Apologists For Bloomberg’s Stop-And-Frisk Make A Compelling Case Against It
As I’ve noted several times, the best argument against the Supreme Court’s evisceration of the Voting Rights Act is the remarkably poor quality of the arguments defending it (including the opinion itself.) The same is true of people criticizing yesterday’s decision holding New York’s stop-and-frisk policy unconstitutional. You could start with Heather Macdonald, who for all intents and purposes doesn’t have any argument at all — there’s nothing there but an assumption that arbitrary police tactics must be good for public safety, and to complete the tautology an assumption that any police tactic that is effective must therefore be constitutional. “If the monitor adopts Judge Scheindlin’s definition of unconstitutional policing, it is not too soon to start looking into relocation plans.” Scary! But you’ll wait in vain for any evidence that the tactics have played any role in New York’s declining crime rate.
A slightly more detailed apologia comes from neo-neocon. Let’s start with the unintentionally revealing title:
How many crime victims must be sacrificed at the alter of fuzzy math?
The phrase “fuzzy math,” most of you will recall, entered the lexicon during the first Bush/Gore debate. Gore made an unassailably accurate criticism of Bush’s budget plan; Bush, having no response on the merits, responded with his “fuzzy math” non-denial denial. So Ms. Con is, it must be admitted, using the phrase correctly.
But law by statistics is a dangerous game.
Of course most people stopped are innocent…
Of course! This is quite remarkable. Why on earth would we expect 9 out of 10 people stopped and frisked by the police to be entirely innocent of wrongdoing, and an even higher percentage not to be guilty of what they were suspected of? How “reasonable” can searches that prove to be unfounded more than 90% of the time possibly be? Doesn’t this data seem important?

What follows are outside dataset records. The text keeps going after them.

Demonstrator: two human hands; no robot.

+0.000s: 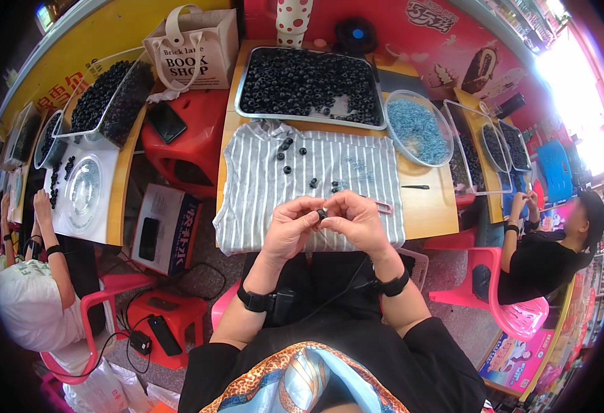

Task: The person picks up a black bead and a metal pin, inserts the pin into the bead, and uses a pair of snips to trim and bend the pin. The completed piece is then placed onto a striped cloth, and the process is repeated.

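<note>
My left hand (293,226) and my right hand (354,221) meet over the near edge of a grey-and-white striped cloth (253,199). Between their pinched fingertips is a small black round part (322,214), mostly covered by the fingers. Several loose black parts (288,169) lie on the cloth beyond my hands, near a scatter of tiny clear-blue pieces (360,166). By my right hand, a thin pinkish-red tool (384,207) rests at the cloth's right side; its kind is unclear.
Behind the cloth stands a metal tray (309,122) heaped with black parts. A clear bowl (446,160) of blue pieces is right of it, with a slim black tool (415,186) nearer. Co-workers (546,251) sit at both sides. Red stools (167,320) and cables are at left.
</note>
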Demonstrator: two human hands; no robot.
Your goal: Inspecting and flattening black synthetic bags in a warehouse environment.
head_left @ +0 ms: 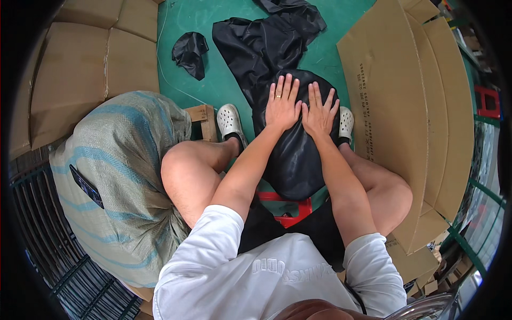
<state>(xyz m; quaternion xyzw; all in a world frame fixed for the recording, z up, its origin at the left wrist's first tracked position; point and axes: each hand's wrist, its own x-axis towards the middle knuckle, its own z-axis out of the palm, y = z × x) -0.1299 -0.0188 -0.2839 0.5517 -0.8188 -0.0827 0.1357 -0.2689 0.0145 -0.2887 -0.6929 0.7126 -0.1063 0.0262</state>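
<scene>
A bulging black cover (293,160) of smooth, shiny material lies between my legs, its contents hidden. My left hand (282,106) presses flat on its upper part, fingers stretched toward the far side. Beside it, thumbs nearly meeting, my right hand (319,113) rests with its fingers spread. Neither hand grips anything. Beyond my fingers, loose black fabric (261,48) trails away over the green floor (181,16). Under the near end of the bundle, part of a red stool (298,209) shows.
At my left stands a stuffed woven sack (122,160) with blue stripes, a phone (86,185) on it. Cardboard boxes (74,58) are stacked behind. An open carton (384,80) flanks my right. A crumpled black piece (190,53) lies on the floor near a wooden block (200,114).
</scene>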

but this does not tell us why they were stopped and whether those reasons constituted “reasonable suspicion” or not, which are the important issues. It merely tells us that stop-and-frisk is a highly imperfect instrument for locating criminals.
Well, yes, the percentage of unfounded searches does not, in and of itself tell us why the searches were conducted. As you’ll know if you read the opinion, however, Scheindlin’s analysis doesn’t stop there. As I explain in my Prospect piece, the data used in the opinion also studies the forms officers submitted that explain their basis for performing a stop-and-frisk. At least 200,000 of these searches lacked any constitutional justification, and more than half of stop-and-frisks cited “furtive movements,” a factor functionally indistinguishable from a random hunch. The more fine-grained analysis, therefore, confirms the obvious inference to be drawn from the overall data — far too many of these searches are not based on the reasonable suspicion required by the Fourth Amendment.
Nor does it tell us what the relationship of New York’s stop-and-frisk has been to the decline in crime experienced by that city. Is it causative, or is the drop merely another instance of a more general drop in crime during the same period that has occurred even in jurisdictions that don’t practice the sort of tactics employed by the NYPD?
Good question! But I’m afraid that if you’re asking me to wink at the Fourth and Fourteenth Amendments, the burden of proof isn’t on me to prove that the program isn’t effective. What reason is there to believe that it is effective?
Even compared with other cities where crime has also declined, New York has experienced dramatic changes. Since 2002, major crimes across the country have declined fourteen per cent; in New York, they have declined thirty-four per cent. The contrast is even more striking between New York and other big cities. If New York had Detroit’s murder rate last year, there would have been forty-five hundred murders in the city–more than ten times the actual number.
Right. Since Detroit is entirely comparable to New York City in terms of wealth, education, quantity and quality of police officers, and population density, clearly the only reason that New York City could have a lower murder rate than Detroit is because of the use of arbitrary stop-and-frisk searches! Even though the decline in New York’s crime rates began well before stop-and-frisk and continued even as stop-and-frisk searches declined. If this is the best argument in favor of the effectiveness of stop-and-frisk, I think I’ll stick to actually enforcing the Constitution, thanks.
Both columns are also excellent examples of Adam’s point. There’s no serious attempt to defend the constitutionality of the program; it’s just an argument that when it comes to public safety the Fourth and Fourteenth Amendments are a luxury we can’t afford. It’s an argument that’s wrong on both ends.